Выбрать главу

И все же Гете в своей драме не столько воспроизводит историческую обстановку мятежной Германии XVI века, сколько пробуждает для новой жизни заглохшие творческие силы народа, действовавшие в ту славную пору немецкой истории.

3

Вступая в необычный мир «Фауста», читатель должен прежде всего привыкнуть к присущему этой драме обилию библейских персонажей. Как во времена религиозно-политической ереси позднего средневековья, здесь богословская фразеология и символика — лишь внешний покров отнюдь не церковно-религиозного мышления. Господь и архангелы, Мефистофель и т. п. здесь носители извечно борющихся природных и социальных сил. В уста господа, каким он представлен в «Прологе на небе», Гете вкладывает собственные воззрения на человека — свою веру в оптимистическое разрешение человеческой истории.

Завязка «Фауста» дана в «Прологе». Когда Мефистофель, прерывая славословия архангелов, утверждает, что на земле царит лишь

…беспросветный мрак, И человеку бедному так худо, Что даже я щажу его покуда, —

господь выдвигает, в противовес жалким, погрязшим в ничтожестве людям, о которых говорит Мефистофель, ревностного правдоискателя Фауста. Мефистофель удивлен: в мучительных исканиях доктора Фауста, в его раздвоенности, в том, что Фауст

…требует у неба звезд в награду И лучших наслаждений у земли, —

он видит тем более верный залог его погибели. Убежденный в верности своей игры, он заявляет господу, что берется отбить у него этого «сумасброда». Господь принимает вызов Мефистофеля. Он уверен не только в том, что Фауст

Чутьем, по собственной охоте …вырвется из тупика, —

но и в том, что Мефистофель своими происками лишь поможет упорному правдоискателю достигнуть высшей истины.

Тема раздвоенности Фауста (здесь впервые затронутая Мефистофелем) проходит через всю драму. Но это «раздвоенность» совсем особого рода, не имеющая ничего общего со слабостью воли или отсутствием целеустремленности. Фауст хочет постигнуть «вселенной внутреннюю связь» и вместе с тем предаться неутомимой практической деятельности, жить в полный разворот своих нравственных и физических сил. В этой одновременной тяге Фауста и к «созерцанию», и к «деятельности», и к «теории», и к «практике», по сути, нет, конечно, никакого трагического противоречия. Но то, что кажется нам теперь само собою разумеющейся истиной, воспринималось совсем по-другому в далекие времена, когда жил исторический доктор Фауст, и позднее, в эпоху Гете, когда разрыв между теорией и практикой продолжал составлять коренной изъян немецкой идеалистической философии.

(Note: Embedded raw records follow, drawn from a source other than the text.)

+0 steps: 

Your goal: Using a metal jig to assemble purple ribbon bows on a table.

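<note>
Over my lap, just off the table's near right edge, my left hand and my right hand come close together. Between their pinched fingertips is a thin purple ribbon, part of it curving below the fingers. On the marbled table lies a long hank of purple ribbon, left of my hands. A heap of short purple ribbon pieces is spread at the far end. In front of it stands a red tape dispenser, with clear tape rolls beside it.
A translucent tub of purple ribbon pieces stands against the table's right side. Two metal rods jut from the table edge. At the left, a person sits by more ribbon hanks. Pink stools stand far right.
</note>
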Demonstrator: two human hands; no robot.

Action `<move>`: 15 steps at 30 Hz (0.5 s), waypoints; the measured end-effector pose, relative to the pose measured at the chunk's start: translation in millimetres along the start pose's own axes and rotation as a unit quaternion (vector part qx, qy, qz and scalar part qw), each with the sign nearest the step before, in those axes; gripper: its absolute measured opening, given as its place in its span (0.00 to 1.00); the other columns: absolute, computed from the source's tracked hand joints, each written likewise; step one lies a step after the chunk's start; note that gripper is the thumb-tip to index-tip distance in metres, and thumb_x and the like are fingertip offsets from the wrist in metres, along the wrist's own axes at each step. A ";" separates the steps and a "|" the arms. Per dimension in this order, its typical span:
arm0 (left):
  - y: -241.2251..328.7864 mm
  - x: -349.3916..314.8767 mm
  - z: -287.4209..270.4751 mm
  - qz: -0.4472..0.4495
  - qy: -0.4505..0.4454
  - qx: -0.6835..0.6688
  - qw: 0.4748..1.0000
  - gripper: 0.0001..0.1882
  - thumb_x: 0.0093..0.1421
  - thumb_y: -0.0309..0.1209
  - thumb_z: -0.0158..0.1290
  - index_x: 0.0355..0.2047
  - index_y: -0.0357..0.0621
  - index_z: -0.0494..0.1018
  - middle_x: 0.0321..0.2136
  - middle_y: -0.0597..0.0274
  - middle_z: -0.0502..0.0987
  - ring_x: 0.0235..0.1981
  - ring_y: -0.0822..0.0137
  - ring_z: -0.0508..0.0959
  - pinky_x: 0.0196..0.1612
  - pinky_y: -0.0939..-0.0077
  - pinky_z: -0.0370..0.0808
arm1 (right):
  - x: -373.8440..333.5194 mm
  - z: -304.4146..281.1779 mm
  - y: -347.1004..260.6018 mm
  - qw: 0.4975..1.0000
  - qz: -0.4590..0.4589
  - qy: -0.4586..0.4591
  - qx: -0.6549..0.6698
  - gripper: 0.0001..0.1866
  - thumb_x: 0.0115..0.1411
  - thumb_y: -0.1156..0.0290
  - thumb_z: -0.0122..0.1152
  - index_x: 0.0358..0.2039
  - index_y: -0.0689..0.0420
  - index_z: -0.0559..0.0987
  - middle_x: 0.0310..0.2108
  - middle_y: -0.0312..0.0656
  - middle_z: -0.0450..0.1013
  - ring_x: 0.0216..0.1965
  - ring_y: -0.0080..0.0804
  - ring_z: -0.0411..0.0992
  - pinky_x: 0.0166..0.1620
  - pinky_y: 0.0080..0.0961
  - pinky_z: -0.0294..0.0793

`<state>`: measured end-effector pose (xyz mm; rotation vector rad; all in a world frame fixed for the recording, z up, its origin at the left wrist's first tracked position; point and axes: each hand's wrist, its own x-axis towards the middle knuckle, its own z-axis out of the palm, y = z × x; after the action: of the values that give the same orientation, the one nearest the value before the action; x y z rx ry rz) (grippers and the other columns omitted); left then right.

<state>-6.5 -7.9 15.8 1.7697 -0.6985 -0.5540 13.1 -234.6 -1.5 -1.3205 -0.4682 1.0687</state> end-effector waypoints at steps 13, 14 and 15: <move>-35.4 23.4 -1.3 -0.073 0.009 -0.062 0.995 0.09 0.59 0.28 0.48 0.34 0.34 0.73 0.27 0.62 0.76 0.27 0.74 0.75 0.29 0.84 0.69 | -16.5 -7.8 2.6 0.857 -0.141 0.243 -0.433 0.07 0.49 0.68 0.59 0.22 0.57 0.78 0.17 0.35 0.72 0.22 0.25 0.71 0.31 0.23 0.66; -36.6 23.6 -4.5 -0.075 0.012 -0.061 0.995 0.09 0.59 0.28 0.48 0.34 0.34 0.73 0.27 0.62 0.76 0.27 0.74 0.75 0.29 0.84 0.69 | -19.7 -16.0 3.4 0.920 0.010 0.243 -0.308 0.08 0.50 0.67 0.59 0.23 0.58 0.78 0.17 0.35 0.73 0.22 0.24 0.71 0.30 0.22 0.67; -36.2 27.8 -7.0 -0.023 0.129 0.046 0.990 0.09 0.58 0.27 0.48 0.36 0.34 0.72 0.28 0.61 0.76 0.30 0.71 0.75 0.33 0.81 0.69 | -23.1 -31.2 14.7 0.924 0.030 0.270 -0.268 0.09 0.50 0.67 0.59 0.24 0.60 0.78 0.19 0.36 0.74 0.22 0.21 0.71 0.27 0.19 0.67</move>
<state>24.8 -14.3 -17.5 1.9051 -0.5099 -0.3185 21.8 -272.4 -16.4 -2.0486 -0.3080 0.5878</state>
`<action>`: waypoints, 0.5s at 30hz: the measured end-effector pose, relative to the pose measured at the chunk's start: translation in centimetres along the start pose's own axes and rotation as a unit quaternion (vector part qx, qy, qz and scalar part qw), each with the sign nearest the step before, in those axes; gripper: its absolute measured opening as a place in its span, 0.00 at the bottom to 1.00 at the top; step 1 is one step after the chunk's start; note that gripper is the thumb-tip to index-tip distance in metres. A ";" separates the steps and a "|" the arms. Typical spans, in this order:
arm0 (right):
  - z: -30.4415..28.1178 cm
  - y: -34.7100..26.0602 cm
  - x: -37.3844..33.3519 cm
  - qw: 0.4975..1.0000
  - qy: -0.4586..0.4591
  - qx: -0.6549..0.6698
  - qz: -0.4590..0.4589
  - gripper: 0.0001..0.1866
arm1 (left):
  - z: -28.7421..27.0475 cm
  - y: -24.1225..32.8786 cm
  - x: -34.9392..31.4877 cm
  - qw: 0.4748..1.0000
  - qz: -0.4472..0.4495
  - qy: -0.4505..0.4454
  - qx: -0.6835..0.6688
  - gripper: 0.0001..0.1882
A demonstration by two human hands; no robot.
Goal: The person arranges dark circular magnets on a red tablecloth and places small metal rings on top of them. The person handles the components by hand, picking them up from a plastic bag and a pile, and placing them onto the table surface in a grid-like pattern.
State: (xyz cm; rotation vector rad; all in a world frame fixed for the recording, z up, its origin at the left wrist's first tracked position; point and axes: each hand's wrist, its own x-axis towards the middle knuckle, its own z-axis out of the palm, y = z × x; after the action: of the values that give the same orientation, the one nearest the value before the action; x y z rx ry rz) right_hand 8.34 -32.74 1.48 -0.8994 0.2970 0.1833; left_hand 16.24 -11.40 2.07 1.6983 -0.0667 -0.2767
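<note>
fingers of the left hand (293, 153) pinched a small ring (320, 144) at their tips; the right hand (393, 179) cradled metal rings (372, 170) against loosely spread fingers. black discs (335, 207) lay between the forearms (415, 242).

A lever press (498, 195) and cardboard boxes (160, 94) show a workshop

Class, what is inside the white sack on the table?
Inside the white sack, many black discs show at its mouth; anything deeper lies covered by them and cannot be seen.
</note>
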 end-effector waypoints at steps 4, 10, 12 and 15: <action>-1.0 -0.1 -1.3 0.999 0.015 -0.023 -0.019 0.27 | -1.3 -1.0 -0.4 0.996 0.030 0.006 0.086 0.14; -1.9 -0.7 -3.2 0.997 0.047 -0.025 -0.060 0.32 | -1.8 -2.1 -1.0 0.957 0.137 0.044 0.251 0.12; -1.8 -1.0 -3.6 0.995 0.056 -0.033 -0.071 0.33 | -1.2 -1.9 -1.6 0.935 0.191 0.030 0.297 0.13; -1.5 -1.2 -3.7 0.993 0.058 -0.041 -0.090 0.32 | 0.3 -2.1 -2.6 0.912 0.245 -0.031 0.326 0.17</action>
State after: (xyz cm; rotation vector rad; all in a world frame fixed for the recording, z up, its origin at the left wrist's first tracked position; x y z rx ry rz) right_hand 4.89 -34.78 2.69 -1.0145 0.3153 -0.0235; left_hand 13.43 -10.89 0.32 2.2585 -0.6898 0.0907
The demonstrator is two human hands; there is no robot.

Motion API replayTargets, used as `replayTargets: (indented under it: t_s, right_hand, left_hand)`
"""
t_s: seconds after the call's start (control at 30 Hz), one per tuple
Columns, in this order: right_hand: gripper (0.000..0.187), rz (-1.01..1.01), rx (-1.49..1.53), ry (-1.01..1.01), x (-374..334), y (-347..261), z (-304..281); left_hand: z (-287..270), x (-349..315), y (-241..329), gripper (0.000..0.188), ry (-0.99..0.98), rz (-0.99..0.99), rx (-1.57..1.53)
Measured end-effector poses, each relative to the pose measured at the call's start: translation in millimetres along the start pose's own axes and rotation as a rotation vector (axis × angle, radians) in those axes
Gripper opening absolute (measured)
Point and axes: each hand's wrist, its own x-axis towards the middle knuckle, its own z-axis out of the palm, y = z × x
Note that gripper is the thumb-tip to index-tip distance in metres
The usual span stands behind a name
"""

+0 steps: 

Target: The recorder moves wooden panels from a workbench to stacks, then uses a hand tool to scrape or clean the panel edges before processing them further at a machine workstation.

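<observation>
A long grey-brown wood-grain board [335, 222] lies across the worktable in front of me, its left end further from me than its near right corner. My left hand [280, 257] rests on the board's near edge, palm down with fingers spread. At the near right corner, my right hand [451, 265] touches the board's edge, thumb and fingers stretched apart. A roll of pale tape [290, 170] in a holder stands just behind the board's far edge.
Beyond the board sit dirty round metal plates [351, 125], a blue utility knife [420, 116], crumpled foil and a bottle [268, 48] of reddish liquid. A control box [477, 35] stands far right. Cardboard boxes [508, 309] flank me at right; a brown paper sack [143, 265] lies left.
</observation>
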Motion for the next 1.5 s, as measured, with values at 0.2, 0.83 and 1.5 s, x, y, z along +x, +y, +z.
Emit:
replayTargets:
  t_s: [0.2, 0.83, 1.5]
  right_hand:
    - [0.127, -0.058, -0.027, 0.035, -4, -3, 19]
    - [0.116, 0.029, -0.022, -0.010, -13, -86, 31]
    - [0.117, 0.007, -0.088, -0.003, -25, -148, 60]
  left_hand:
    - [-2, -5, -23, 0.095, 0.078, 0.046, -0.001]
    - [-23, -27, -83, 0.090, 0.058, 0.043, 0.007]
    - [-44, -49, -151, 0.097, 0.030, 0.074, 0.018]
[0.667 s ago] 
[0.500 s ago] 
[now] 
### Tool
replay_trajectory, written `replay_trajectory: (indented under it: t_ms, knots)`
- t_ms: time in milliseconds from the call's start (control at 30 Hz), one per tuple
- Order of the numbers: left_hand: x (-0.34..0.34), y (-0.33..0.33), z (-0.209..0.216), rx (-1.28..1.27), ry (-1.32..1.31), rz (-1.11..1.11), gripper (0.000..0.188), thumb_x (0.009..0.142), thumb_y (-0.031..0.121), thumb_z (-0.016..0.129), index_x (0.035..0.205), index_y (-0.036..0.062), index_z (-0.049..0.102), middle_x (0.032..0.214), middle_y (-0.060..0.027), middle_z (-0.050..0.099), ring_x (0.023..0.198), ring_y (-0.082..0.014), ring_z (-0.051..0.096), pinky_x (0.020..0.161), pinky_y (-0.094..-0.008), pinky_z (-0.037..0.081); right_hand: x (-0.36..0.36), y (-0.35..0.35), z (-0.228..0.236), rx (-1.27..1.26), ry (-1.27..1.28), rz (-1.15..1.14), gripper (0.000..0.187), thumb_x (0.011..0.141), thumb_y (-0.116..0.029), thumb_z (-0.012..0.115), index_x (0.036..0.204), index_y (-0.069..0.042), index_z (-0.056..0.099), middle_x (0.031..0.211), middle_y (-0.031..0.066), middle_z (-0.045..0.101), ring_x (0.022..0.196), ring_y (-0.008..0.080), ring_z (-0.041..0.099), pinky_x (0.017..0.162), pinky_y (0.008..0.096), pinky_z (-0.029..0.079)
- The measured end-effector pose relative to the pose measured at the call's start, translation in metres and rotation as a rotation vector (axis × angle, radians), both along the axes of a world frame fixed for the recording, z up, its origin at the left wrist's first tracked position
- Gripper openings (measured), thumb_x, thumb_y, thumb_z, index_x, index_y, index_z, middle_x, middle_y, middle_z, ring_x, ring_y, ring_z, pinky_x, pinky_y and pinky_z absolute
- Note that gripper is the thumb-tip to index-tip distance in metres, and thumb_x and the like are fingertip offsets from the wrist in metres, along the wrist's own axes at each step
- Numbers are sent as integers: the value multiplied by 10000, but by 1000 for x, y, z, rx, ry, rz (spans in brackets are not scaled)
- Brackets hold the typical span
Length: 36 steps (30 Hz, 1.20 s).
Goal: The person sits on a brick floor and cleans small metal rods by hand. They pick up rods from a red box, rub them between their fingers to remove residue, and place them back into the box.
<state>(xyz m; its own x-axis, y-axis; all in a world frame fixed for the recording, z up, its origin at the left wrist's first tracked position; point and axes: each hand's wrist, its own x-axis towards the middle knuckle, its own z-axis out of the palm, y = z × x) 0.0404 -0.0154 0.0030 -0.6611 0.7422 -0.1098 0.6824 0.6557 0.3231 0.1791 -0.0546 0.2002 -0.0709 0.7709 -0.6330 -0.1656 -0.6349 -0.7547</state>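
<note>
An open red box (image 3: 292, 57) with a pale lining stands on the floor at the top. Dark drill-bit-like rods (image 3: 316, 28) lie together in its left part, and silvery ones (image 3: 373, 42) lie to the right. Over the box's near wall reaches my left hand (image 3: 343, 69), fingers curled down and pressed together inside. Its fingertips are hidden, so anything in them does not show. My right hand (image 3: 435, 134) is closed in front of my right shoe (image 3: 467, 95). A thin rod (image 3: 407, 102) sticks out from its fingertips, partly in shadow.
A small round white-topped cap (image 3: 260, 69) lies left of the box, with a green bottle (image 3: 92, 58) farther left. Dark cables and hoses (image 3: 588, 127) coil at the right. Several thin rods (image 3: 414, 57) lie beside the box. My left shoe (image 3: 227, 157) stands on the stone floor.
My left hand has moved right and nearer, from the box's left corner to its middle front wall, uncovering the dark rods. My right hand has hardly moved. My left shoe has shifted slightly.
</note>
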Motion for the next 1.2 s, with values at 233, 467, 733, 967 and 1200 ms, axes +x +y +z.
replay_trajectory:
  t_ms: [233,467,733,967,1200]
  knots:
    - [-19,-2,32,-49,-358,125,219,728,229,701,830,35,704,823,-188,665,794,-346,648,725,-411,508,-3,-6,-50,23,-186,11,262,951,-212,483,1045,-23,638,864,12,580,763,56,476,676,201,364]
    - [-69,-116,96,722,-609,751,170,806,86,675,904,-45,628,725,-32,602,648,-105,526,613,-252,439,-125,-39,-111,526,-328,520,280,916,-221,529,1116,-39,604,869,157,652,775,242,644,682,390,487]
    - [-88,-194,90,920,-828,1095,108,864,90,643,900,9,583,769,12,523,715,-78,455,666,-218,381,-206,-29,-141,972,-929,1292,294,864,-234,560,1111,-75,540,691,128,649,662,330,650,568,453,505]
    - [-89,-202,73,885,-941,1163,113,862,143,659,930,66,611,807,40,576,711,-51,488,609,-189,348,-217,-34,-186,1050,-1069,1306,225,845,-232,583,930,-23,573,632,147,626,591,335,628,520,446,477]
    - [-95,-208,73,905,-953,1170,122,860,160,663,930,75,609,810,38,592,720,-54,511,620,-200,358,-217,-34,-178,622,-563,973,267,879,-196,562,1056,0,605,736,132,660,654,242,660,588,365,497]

Фауст ненавидит свой ученый затвор, где

…взамен Живых и богом данных сил Себя средь этих мертвых стен Скелетами ты окружил, —

именно за то, что, оставаясь в этом «затхлом мире», ему никогда не удастся проникнуть в сокровенный смысл природы, а также истории человечества. Разочарованный в мертвых догмах и застойных схоластических формулах средневековой премудрости, Фауст обращается к магии. Он открывает трактат чернокнижника Нострадама на странице, где выведен «знак макрокосма», и видит сложную работу механизма мироздания. Но зрелище беспрерывно обновляющихся мировых сил его не утешает: Фауст чужд пассивной созерцательности. Ему ближе знак действенного «земного духа», ибо он и сам мечтает о великих подвигах:

Готов за всех отдать я душу И твердо знаю, что не струшу В крушенья час свой роковой.

На троекратный призыв Фауста является «дух земли», но тут же снова отступается от заклинателя — именно потому, что тот покуда еще не отважился действовать, а продолжает рыться в жалком «скарбе отцов», питаясь плодами младенчески незрелой науки.

В этот миг величайших надежд и разочарований входит Вагнер, адъюнкт Фауста, филистер ученого мира, «несносный, ограниченный школяр». Их диалог (один из лучших в драме) еще более четко обрисовывает мятущийся характер героя.

Но вот Фауст снова один, снова продолжает бороться со своими сомнениями. Они приводят его к мысли о самоубийстве. Однако эта мысль продиктована отнюдь не усталостью или отчаянием: Фауст хочет расстаться с жизнью лишь для того, чтобы слиться со вселенной и тем вернее, как он ошибочно полагает, проникнуть в ее «тайну».